Carodista epigompha

Scientific classification
- Kingdom: Animalia
- Phylum: Arthropoda
- Class: Insecta
- Order: Lepidoptera
- Family: Lecithoceridae
- Genus: Carodista
- Species: C. epigompha
- Binomial name: Carodista epigompha (Meyrick, 1910)
- Synonyms: Lecithocera epigompha Meyrick, 1910;

= Carodista epigompha =

- Authority: (Meyrick, 1910)
- Synonyms: Lecithocera epigompha Meyrick, 1910

Species of moth

Carodista epigompha is a moth in the family Lecithoceridae. It was described by Edward Meyrick in 1910. It is found in Sri Lanka.

The wingspan is about 20 mm. The forewings are pale brownish ochreous, suffusedly irrorated (sprinkled) with fuscous except towards the costa. The base of the costa is suffused with fuscous and there is a blackish dot beneath the costa near the base.

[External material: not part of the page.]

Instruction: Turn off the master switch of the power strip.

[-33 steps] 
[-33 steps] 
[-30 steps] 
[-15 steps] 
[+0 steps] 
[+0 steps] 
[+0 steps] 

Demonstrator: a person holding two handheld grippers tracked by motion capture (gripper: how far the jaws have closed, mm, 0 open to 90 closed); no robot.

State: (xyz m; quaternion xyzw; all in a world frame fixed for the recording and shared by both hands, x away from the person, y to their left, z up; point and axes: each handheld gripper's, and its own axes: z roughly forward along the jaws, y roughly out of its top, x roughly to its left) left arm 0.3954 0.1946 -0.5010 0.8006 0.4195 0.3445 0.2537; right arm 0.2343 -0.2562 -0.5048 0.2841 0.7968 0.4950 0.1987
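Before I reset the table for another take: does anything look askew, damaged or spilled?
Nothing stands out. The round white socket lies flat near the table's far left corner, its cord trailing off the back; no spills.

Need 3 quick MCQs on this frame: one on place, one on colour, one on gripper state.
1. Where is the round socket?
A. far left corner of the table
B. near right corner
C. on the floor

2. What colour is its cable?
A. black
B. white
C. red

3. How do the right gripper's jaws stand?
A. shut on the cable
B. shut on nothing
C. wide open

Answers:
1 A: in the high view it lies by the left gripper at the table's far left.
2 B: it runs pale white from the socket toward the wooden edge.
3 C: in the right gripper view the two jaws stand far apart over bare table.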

The stigmata are represented by rather large irregular subquadrate blackish spots, the plical slightly before the first discal and almost connected with it, the second discal united with a similar spot beneath it to form a transverse spot. There is a pale somewhat curved subterminal line indicated by marginal bands of fuscous suffusion. The hindwings are grey.